English singer-songwriter (born 1968)

Peter Wolfe (born Peter Randall, 3 August 1968) also known as Wolfman, is an English musician, and songwriter, best known for his collaborations with Libertines and Babyshambles singer Pete Doherty.

==Career==
===Early years===
Wolfe was born in Tonbridge in 1968, of Irish Gypsy stock.
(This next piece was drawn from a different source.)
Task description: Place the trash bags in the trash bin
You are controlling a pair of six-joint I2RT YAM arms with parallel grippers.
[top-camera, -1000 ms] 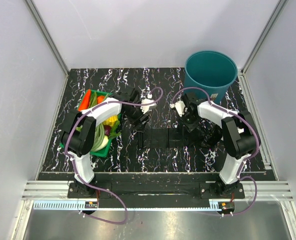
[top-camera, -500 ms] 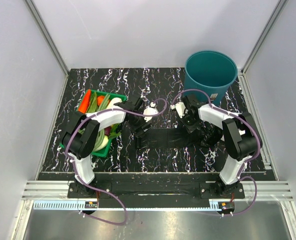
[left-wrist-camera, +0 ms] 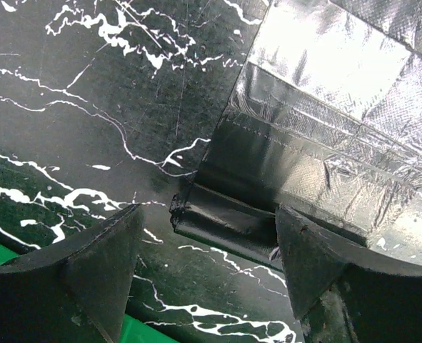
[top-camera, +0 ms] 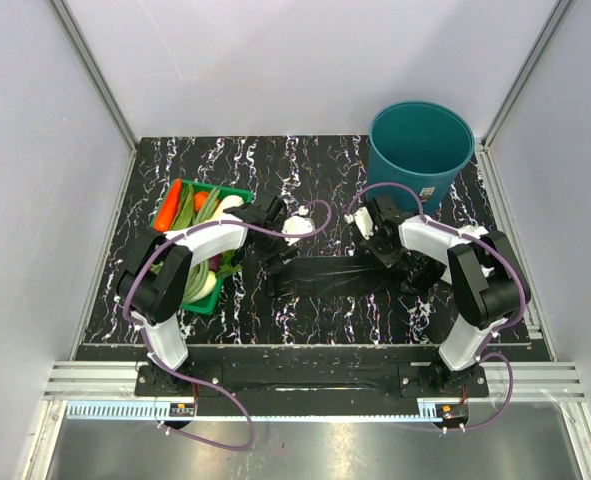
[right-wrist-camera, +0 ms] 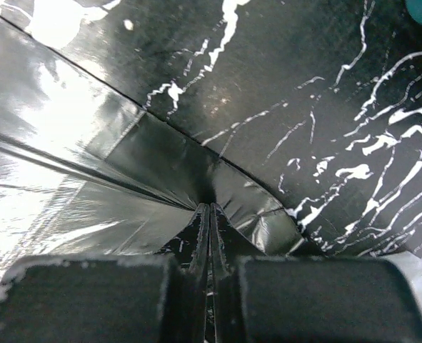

His mother left when he was four and his father, a carpenter, subscribed to the tough-love school of parenting. Wolfe intended to be a professional footballer and spent two months with Gillingham. Leaving school with no O-levels, he became a plumber. At 18 he moved to London and for a short while shared a flat with Shane MacGowan. In the early 1990s, he moved to a flat in Blackstock Road and worked on his career as a musician. However, Wolfe was "relentlessly unsuccessful". Throughout the 1990s Wolfe was regularly in and out of the major recording studios (Island, EMI, and Sony), but failed to secure a recording contract.

===2000–present===
In February 2001, Wolfe was the subject of a film documentary commissioned for The Other Side on Channel Four in the UK. The half-hour film titled, The Greatest Unknown Rock 'n' Roll Star, was directed by filmmaker Andy Lee, who later worked for a year as Wolfe's manager (2006–2007). Later in 2001, Wolfe met Pete Doherty in Islington. They formed a relationship based on songwriting. Wolfe about their relationship: "He turned up at my flat and started hanging around saying he was in a band. He's a great fucking person. Sometimes really awful but sometimes very kind. Maybe he was the first person to look at me through eyes which didn't say, 'This guy's a cunt'."
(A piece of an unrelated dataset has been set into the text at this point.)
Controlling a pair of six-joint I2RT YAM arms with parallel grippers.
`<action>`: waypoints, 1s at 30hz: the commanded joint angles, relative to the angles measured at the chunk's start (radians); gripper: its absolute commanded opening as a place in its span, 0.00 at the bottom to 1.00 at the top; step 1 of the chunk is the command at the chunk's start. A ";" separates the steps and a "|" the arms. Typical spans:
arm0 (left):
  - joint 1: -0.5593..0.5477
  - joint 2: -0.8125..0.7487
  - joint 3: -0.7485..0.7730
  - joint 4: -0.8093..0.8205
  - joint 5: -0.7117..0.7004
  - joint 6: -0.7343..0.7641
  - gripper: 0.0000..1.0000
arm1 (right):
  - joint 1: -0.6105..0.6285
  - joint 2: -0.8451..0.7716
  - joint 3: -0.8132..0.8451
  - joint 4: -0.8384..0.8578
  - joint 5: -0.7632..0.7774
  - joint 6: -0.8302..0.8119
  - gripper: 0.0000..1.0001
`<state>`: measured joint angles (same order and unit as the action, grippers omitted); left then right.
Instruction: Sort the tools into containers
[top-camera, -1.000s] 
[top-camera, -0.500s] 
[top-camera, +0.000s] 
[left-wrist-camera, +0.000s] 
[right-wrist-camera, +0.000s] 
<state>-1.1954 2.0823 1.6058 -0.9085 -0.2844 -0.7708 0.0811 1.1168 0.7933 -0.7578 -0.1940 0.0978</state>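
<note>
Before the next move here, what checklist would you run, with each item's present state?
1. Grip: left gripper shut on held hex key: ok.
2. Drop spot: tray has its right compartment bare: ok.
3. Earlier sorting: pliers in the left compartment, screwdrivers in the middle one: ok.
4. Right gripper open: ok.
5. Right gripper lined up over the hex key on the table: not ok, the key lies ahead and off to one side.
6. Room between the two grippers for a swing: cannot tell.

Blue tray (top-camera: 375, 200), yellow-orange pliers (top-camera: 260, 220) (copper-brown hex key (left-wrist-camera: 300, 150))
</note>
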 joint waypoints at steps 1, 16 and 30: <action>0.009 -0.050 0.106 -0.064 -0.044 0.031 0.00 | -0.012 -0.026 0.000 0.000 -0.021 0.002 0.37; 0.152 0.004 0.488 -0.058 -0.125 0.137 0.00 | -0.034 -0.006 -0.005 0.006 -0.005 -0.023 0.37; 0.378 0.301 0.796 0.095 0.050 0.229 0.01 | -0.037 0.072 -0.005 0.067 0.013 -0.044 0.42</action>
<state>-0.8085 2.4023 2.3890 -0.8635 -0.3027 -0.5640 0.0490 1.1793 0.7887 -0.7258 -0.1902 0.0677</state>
In 2003, Wolfe recorded "For Lovers" together with Doherty. Wolfe had written the song in the mid 1990s and recorded a demo with his old school friend and musical collaborator, Julian Taylor. Doherty altered the words to one verse, and musicians in Wolfe's band, "The Side Effects", along with record producer Jake Fior made other changes to the arrangement for the single recording. The single was Wolfe's biggest success as musician, reaching No. 7 in the UK Singles Chart. Despite the success of the single, which was nominated for an Ivor Novello Award for songwriting, the pair received relatively little money. Rumours that the publishing rights were sold for "a small amount in a pub" are unfounded, as the rights were shared amongst the musicians who worked without pay on the recording.

On 12 July 2008, Wolfe joined Doherty on stage during his solo show at the Royal Albert Hall and they performed "For Lovers" together. Wolfe's appearance on stage however did not meet critical acclaim. According to one critic the song was "sabotaged" by Wolfe's out-of-tune vocals and lack of charisma. On 16 March 2009, Doherty's solo album, Grace/Wastelands was released. It featured "Broken Love Song", a song co-written with Wolfe. A picture of Wolfe talking to Doherty and a painting of Wolfe appeared in the album art.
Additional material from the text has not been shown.